● **REQUIRED ACTION**: Exactly the lines from the top of the records below through the one containing "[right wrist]" must be set down, with no line added or dropped.

^^^^^^^^

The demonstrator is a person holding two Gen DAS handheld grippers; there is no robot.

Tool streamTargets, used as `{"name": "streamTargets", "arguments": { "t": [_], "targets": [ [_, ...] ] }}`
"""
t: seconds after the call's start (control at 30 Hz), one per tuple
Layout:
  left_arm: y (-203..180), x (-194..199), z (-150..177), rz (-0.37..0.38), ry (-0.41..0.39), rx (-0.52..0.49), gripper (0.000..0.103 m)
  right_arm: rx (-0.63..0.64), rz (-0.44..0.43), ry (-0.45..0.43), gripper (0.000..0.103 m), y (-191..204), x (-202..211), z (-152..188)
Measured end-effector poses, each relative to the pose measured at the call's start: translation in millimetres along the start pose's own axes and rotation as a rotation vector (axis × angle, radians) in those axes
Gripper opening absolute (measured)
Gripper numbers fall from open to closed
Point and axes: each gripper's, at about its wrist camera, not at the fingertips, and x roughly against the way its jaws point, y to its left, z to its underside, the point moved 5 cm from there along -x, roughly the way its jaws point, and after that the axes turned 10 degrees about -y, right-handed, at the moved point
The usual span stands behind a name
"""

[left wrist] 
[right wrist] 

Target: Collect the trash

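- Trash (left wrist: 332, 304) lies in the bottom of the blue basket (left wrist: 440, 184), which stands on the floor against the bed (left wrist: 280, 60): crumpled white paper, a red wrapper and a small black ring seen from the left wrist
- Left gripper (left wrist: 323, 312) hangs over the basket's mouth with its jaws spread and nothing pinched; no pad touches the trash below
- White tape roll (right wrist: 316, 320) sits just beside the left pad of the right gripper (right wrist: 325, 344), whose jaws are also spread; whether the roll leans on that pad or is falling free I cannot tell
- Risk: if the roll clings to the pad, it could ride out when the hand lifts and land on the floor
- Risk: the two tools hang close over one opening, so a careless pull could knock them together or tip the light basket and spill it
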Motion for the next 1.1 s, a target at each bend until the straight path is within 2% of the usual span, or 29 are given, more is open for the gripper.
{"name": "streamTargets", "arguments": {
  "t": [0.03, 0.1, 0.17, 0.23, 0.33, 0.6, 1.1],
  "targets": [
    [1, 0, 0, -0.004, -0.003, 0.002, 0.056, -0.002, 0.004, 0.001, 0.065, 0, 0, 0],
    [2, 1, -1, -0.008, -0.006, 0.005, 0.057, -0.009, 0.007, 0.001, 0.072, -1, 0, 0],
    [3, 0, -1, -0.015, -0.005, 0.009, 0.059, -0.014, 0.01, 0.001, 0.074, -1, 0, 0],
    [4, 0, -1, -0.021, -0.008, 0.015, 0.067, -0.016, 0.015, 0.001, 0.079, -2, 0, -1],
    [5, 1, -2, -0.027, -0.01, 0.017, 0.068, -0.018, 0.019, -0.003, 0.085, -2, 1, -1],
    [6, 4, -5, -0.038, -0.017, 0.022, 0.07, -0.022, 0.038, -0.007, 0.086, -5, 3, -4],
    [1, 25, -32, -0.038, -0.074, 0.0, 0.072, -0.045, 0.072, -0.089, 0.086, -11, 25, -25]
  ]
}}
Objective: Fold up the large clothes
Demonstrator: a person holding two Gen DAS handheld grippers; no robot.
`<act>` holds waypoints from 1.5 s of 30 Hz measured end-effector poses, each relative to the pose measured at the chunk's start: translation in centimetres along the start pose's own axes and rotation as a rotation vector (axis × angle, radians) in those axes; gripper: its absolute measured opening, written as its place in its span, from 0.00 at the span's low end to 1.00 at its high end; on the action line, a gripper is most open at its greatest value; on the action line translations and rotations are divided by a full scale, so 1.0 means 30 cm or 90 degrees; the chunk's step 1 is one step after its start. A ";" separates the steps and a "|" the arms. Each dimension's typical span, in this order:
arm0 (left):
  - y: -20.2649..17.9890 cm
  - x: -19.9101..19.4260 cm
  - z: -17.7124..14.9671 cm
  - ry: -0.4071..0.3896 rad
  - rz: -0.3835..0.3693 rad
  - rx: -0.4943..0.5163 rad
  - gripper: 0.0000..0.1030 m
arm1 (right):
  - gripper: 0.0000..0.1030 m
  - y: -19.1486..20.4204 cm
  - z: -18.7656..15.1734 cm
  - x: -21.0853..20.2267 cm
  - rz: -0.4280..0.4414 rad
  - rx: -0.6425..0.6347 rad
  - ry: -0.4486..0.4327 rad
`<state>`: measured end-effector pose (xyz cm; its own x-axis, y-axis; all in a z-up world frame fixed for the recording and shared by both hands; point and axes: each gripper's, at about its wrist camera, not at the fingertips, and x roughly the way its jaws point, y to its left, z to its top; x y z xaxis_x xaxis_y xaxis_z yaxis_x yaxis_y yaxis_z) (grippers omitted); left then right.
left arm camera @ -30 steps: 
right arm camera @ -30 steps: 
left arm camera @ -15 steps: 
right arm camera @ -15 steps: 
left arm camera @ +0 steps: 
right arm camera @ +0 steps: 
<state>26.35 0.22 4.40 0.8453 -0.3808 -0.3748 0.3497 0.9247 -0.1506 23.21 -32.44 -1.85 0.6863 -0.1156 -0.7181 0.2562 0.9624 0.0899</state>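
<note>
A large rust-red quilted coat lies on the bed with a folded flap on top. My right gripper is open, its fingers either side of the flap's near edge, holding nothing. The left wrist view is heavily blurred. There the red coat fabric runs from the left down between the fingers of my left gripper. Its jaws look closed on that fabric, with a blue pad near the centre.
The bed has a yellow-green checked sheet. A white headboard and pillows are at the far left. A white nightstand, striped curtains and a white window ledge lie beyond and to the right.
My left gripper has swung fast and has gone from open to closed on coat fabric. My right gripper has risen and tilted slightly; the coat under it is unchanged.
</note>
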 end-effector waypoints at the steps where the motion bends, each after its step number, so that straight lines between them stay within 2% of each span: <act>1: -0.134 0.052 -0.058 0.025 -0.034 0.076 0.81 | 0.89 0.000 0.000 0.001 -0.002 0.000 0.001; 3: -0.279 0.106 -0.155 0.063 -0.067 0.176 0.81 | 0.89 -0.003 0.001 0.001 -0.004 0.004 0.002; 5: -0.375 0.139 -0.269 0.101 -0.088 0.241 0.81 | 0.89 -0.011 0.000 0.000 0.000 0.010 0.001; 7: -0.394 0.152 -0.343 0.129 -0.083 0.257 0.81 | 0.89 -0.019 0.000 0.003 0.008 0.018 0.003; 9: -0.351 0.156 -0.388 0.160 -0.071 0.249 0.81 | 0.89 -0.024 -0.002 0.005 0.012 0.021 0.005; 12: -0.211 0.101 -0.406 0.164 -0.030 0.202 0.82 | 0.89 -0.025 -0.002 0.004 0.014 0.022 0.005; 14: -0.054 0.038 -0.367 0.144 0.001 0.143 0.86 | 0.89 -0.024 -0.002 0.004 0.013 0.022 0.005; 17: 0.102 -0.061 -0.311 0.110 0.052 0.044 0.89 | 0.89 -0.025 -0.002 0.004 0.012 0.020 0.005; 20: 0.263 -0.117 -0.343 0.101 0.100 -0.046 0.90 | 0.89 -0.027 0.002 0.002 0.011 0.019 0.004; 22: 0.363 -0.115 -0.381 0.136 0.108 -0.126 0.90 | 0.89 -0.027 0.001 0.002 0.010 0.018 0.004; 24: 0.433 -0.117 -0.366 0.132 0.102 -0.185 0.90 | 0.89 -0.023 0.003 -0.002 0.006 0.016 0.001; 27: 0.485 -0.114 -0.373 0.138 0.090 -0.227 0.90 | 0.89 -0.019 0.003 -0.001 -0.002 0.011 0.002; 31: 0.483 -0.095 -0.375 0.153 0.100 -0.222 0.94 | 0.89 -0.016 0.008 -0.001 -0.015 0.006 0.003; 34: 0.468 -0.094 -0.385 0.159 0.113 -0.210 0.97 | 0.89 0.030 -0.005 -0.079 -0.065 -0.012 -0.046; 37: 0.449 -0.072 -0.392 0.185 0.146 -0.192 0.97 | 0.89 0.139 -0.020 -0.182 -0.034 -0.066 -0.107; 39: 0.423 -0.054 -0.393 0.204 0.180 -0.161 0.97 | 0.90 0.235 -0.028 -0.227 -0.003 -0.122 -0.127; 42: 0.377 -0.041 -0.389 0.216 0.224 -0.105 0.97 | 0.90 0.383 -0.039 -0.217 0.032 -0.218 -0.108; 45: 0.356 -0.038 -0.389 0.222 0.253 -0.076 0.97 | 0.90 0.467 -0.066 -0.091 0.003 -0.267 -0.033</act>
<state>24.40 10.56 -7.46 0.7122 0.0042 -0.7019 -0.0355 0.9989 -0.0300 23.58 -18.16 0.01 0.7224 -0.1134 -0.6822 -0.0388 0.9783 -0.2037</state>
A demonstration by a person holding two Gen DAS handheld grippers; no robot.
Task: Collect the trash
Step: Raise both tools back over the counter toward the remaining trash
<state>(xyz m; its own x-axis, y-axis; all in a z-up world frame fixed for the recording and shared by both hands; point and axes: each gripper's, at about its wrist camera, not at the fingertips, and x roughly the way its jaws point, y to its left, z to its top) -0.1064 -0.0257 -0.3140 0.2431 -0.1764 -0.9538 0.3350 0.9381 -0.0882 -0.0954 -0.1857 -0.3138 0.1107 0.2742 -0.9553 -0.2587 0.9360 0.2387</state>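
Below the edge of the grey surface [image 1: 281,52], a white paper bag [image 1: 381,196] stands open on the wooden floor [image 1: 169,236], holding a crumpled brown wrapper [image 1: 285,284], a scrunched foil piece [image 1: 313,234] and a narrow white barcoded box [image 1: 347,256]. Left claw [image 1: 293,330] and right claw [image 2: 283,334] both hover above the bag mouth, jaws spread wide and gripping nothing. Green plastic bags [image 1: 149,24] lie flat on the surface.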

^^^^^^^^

● **TASK ANSWER**:
The demonstrator is a person holding two Gen DAS handheld grippers; there is no robot.

Tool streamTargets, used as `{"name": "streamTargets", "arguments": { "t": [_], "targets": [ [_, ...] ] }}`
"""
t: seconds after the call's start (control at 30 Hz), one per tuple
Layout:
  left_arm: y (-203..180), x (-194..199), z (-150..177), rz (-0.37..0.38), ry (-0.41..0.39), rx (-0.52..0.49), gripper (0.000..0.103 m)
  right_arm: rx (-0.63..0.64), rz (-0.44..0.43), ry (-0.45..0.43), gripper (0.000..0.103 m), y (-191..204), x (-202..211), z (-152..188)
Measured end-effector poses, each relative to the pose measured at the call's start: translation in millimetres along the start pose's own axes and rotation as a rotation vector (axis × angle, radians) in those axes
Gripper opening absolute (measured)
Gripper numbers fall from open to closed
Point and axes: each gripper's, at about its wrist camera, not at the fingertips, and x roughly against the way its jaws point, y to its left, z to its underside, the point moved 5 cm from there along -x, roughly the way its jaws point, and after that the axes turned 10 degrees about -y, right-handed, at the moved point
The usual span stands behind a name
"""

[left wrist] 
[right wrist] 

Nothing else belongs to this exercise.